Factors that impact SMR-BCI performance that are less dependent on the BCI user and more dependent on external elements include distractors, time spent training, various types of feedback, and features of the EEG system and the data preprocessing algorithms [36]. For example, González-Franco et al., whose research studied the influences of positive and negative visual feedback on motor imagery task performance using EEG and electrocardiography (ECG) found that over-biased negative feedback caused mental stress that is detected in the form of significantly higher heart rate variability (HRV), compared to sessions where over-biased positive feedback was presented, and accuracies correlated with the polarity (-/+) of the biased feedback [44]. Adaptive feedback, or BCI setup, that limits the negative feedback may be an alternative strategy where the onus is on the BCI to deal with the changes in the pilot’s affective state.

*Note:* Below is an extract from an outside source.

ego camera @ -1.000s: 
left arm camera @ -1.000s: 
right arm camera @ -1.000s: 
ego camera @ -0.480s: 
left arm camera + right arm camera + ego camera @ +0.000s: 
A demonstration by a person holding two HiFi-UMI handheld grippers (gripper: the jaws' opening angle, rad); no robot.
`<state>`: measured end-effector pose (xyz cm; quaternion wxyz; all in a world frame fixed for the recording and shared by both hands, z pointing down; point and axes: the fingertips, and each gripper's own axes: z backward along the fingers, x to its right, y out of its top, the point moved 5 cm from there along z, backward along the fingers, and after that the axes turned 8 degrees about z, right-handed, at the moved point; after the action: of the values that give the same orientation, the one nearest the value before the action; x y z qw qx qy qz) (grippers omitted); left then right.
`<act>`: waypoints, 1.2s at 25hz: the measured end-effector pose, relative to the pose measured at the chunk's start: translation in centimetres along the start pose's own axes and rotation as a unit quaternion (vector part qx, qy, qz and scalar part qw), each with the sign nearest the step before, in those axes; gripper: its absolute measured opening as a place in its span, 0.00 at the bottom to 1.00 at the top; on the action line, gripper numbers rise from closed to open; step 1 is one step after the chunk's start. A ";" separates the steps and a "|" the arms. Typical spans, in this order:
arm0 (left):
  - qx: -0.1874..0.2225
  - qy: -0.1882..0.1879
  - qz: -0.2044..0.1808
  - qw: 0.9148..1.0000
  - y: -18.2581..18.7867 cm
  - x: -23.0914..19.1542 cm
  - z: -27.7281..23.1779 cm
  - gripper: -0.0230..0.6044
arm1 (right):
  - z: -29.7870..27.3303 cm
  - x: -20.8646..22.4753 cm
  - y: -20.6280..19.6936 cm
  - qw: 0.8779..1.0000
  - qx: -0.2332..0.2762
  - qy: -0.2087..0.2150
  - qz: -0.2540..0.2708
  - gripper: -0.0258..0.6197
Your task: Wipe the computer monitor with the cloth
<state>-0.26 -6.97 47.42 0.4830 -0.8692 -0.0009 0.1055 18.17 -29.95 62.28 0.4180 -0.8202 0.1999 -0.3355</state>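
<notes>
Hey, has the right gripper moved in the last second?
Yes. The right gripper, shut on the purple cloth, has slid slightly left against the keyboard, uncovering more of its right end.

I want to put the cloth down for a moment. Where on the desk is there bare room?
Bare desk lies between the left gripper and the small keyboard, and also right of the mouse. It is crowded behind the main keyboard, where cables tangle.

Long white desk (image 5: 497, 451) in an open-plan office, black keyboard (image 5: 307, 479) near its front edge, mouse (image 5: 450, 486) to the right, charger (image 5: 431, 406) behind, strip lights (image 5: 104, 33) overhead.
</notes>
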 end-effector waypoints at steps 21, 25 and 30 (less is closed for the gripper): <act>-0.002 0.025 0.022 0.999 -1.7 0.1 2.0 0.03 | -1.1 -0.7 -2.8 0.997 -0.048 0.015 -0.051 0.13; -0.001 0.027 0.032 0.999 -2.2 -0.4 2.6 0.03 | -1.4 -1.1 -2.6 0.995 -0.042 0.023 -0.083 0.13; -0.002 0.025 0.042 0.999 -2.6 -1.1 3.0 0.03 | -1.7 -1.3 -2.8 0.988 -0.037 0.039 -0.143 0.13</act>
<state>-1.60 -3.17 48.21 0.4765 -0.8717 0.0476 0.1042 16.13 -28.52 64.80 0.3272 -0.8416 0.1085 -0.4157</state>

Performance may be improved by replacing the BCI framework proposed here with an adaptive BCI method that could update the BCI in real-time and adapt to the pilot’s actual mental state [45]. In the lead up to the competition, the average TSD was offset from zero (indicating classifier bias to one of the classes). Even manual correction (offsetting) before each session was not enough to counteract the drift. This baseline drift is a well-known issue in BCI and is associated with changes in the distribution of the features – covariate shift [46], [47]. As shown in Figure 6 - Figure 8 we observed changes in the temporal evolution of the frequency response and feature importance changes over time, in addition to the inclusion of some features that negatively impact performance. Although more difficult to manage, an adaptive classifier approach [48] or feature adaptation [49] or data space adaption approach [50], [51], may combat this issue and maintain performance regardless of the pilot’s affective state.